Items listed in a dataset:

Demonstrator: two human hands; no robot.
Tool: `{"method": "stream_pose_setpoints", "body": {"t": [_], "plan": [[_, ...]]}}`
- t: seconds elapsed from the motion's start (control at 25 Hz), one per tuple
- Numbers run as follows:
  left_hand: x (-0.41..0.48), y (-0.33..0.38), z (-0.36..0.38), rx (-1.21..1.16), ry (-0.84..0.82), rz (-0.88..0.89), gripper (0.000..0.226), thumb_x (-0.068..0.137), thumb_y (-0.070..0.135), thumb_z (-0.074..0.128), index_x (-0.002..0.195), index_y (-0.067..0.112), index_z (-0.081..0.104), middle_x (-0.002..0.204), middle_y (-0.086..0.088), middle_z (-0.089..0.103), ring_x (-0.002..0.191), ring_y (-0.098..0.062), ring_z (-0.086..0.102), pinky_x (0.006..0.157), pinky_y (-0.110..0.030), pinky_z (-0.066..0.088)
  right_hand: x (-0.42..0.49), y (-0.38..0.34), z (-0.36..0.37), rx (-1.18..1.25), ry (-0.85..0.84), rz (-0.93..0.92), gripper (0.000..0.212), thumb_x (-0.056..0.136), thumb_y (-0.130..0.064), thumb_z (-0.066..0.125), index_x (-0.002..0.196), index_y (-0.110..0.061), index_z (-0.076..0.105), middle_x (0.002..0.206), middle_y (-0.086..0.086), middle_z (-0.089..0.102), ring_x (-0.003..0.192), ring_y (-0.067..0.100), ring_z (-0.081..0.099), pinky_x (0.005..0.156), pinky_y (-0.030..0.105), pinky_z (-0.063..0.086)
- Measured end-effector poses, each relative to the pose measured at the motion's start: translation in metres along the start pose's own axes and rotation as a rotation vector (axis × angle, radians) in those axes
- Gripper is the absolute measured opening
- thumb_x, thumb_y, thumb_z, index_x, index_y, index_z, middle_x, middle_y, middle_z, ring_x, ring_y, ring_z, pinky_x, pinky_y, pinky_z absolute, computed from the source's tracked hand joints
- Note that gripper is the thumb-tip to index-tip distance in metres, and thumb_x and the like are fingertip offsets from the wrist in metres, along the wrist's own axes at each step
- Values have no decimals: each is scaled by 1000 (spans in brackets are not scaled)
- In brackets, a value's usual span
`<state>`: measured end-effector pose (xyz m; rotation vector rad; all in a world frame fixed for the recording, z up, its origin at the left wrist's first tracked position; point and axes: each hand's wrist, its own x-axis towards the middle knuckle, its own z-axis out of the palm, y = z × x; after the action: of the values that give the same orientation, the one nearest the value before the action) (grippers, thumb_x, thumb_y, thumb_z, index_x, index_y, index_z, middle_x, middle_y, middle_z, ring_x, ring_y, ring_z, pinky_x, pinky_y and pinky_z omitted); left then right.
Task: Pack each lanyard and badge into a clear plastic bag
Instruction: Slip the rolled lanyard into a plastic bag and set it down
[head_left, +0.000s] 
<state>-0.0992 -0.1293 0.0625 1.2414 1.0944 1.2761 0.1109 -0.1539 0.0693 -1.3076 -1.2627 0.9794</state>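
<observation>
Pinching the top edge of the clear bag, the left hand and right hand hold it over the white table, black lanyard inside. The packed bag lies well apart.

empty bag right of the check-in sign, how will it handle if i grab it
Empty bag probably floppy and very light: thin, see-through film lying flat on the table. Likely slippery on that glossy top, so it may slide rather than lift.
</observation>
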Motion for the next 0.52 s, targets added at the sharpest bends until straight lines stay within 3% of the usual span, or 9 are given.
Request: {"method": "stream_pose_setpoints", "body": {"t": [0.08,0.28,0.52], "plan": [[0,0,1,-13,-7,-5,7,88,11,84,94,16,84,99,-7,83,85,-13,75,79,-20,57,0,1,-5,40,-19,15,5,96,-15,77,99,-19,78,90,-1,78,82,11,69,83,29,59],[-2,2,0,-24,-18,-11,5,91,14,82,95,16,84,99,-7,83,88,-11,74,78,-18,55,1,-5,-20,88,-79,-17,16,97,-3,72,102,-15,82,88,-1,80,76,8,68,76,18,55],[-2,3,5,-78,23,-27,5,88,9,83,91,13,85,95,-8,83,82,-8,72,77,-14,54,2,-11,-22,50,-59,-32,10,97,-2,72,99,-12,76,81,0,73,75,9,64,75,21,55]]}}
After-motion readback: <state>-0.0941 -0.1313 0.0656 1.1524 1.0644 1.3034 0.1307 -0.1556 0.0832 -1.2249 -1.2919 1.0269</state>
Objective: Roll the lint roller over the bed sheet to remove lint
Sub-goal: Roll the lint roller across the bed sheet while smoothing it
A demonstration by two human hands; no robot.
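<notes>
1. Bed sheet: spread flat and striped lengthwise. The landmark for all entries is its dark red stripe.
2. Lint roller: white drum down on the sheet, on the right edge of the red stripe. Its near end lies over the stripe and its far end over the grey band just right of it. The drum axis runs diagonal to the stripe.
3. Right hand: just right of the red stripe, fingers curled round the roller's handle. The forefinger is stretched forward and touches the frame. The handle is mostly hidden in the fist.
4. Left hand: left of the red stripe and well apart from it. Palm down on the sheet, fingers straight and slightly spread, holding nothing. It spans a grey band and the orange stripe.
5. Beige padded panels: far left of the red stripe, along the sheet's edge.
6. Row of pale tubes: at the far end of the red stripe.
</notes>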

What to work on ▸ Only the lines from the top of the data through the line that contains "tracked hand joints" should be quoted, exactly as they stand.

Problem solution ▸
Demonstrator: two human hands; no robot.
Tool: `{"method": "stream_pose_setpoints", "body": {"t": [_], "plan": [[_, ...]]}}`
- t: seconds elapsed from the motion's start (control at 25 Hz), one per tuple
- Numbers run as follows:
  left_hand: x (-0.41..0.48), y (-0.33..0.38), z (-0.36..0.38), rx (-1.21..1.16), ry (-0.84..0.82), rz (-0.88..0.89), gripper (0.000..0.226), thumb_x (-0.068..0.137), thumb_y (-0.070..0.135), thumb_z (-0.074..0.128), index_x (-0.002..0.195), index_y (-0.067..0.112), index_z (-0.081..0.104), middle_x (-0.002..0.204), middle_y (-0.086..0.088), middle_z (-0.089..0.103), ring_x (-0.002..0.191), ring_y (-0.098..0.062), ring_z (-0.086..0.102), pinky_x (0.006..0.157), pinky_y (-0.110..0.030), pinky_z (-0.066..0.088)
  right_hand: x (-0.42..0.49), y (-0.38..0.34), z (-0.36..0.37), rx (-1.18..1.25), ry (-0.85..0.84), rz (-0.93..0.92), gripper (0.000..0.212), thumb_x (-0.056..0.136), thumb_y (-0.130..0.064), thumb_z (-0.066..0.125), index_x (-0.002..0.196), index_y (-0.110..0.061), index_z (-0.076..0.105), middle_x (0.002..0.206), middle_y (-0.086..0.086), middle_z (-0.089..0.102), ring_x (-0.003..0.192), ring_y (-0.067..0.100), ring_z (-0.081..0.099), pinky_x (0.005..0.156), pinky_y (-0.030..0.105), pinky_z (-0.063..0.086)
- Measured end-effector poses, each relative to the pose measured at the motion's start: translation in metres along the start pose's own axes and rotation as a rotation vector (axis × angle, radians) in those axes
- Gripper is the absolute measured opening
- thumb_x, thumb_y, thumb_z, index_x, index_y, index_z, middle_x, middle_y, middle_z, ring_x, ring_y, ring_z, pinky_x, pinky_y, pinky_z absolute, computed from the source's tracked hand joints

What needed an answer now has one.